_Activity_
The task here is to set down every line of the listing exactly.

Segment Start: Recorded data

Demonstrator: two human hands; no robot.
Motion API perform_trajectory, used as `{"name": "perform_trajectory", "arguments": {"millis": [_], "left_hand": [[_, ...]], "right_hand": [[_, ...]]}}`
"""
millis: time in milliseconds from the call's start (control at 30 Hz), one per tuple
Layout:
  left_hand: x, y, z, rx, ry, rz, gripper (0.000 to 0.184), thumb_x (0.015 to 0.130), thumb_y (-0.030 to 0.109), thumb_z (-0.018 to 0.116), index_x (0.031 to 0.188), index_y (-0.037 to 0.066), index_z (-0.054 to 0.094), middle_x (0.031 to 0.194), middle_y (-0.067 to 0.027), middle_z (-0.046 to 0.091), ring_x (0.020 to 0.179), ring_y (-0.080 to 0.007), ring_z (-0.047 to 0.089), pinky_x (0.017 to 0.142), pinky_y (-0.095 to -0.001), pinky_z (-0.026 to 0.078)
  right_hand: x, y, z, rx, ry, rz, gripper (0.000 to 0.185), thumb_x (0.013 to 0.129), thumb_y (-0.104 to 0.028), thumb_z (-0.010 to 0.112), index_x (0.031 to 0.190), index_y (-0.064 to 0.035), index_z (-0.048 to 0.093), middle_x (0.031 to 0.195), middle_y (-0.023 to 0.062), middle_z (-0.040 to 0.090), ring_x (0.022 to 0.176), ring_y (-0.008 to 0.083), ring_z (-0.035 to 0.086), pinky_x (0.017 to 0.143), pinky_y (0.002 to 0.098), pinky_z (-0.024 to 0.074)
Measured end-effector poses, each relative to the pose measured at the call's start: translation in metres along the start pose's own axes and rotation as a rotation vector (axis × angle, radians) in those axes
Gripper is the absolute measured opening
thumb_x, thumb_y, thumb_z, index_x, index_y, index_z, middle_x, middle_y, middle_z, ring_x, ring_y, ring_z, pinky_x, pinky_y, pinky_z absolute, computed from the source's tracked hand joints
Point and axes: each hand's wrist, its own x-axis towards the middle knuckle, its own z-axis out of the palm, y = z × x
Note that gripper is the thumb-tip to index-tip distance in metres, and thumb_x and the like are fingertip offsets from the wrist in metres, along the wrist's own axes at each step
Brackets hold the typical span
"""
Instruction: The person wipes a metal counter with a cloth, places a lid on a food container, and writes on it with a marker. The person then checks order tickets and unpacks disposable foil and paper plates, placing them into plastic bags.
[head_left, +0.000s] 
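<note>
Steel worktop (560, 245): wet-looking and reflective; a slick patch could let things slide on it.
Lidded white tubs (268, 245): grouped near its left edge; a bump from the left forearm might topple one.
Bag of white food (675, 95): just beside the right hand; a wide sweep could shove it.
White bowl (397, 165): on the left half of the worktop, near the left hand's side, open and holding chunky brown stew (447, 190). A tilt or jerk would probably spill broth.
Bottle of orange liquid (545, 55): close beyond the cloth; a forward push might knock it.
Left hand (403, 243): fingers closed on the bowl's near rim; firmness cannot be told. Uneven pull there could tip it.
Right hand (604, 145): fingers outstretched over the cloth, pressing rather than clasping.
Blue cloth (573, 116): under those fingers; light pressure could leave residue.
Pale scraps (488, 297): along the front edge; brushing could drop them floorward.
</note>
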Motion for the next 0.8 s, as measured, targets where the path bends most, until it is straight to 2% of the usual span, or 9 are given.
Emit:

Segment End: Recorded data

_Completed exercise_
Demonstrator: two human hands; no robot.
Motion API perform_trajectory, used as `{"name": "perform_trajectory", "arguments": {"millis": [_], "left_hand": [[_, ...]], "right_hand": [[_, ...]]}}`
"""
millis: time in milliseconds from the call's start (control at 30 Hz), one per tuple
Layout:
  left_hand: x, y, z, rx, ry, rz, gripper (0.000 to 0.184), thumb_x (0.015 to 0.130), thumb_y (-0.030 to 0.109), thumb_z (-0.018 to 0.116), index_x (0.031 to 0.188), index_y (-0.037 to 0.066), index_z (-0.054 to 0.094), middle_x (0.031 to 0.194), middle_y (-0.067 to 0.027), middle_z (-0.046 to 0.091), ring_x (0.020 to 0.179), ring_y (-0.080 to 0.007), ring_z (-0.047 to 0.089), pinky_x (0.017 to 0.142), pinky_y (-0.095 to -0.001), pinky_z (-0.026 to 0.078)
  right_hand: x, y, z, rx, ry, rz, gripper (0.000 to 0.185), thumb_x (0.013 to 0.129), thumb_y (-0.104 to 0.028), thumb_z (-0.010 to 0.112), index_x (0.031 to 0.190), index_y (-0.064 to 0.035), index_z (-0.048 to 0.093), middle_x (0.031 to 0.195), middle_y (-0.023 to 0.062), middle_z (-0.040 to 0.090), ring_x (0.022 to 0.176), ring_y (-0.008 to 0.083), ring_z (-0.035 to 0.086), pinky_x (0.017 to 0.143), pinky_y (0.002 to 0.098), pinky_z (-0.024 to 0.074)
Measured end-effector poses, each relative to the pose measured at the call's start: translation in metres along the start pose's own axes and rotation as a rotation vector (axis × angle, radians) in those axes
Gripper is the absolute measured opening
thumb_x, thumb_y, thumb_z, index_x, index_y, index_z, middle_x, middle_y, middle_z, ring_x, ring_y, ring_z, pinky_x, pinky_y, pinky_z absolute, computed from the source's tracked hand joints
Point and axes: each hand's wrist, its own x-axis towards the middle knuckle, its own z-axis out of the palm, y = z × x
Note that gripper is the thumb-tip to index-tip distance in metres, and thumb_x and the like are fingertip offsets from the wrist in metres, along the wrist's own axes at each step
Brackets hold the typical span
"""
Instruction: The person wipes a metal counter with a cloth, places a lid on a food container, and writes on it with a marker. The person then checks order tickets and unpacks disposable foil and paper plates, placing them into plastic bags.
[head_left, +0.000s] 
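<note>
Steel worktop (560, 245): wet-looking and reflective; a slick patch could let things slide on it.
Lidded white tubs (268, 245): grouped near its left edge; a bump from the left forearm might topple one.
Bag of white food (675, 95): just beside the right hand; a wide sweep could shove it.
White bowl (397, 165): on the left half of the worktop, near the left hand's side, open and holding chunky brown stew (447, 190). A tilt or jerk would probably spill broth.
Bottle of orange liquid (545, 55): close beyond the cloth; a forward push might knock it.
Left hand (403, 243): fingers closed on the bowl's near rim; firmness cannot be told. Uneven pull there could tip it.
Right hand (604, 145): fingers outstretched over the cloth, pressing rather than clasping.
Blue cloth (573, 116): under those fingers; light pressure could leave residue.
Pale scraps (488, 297): along the front edge; brushing could drop them floorward.
</note>
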Motion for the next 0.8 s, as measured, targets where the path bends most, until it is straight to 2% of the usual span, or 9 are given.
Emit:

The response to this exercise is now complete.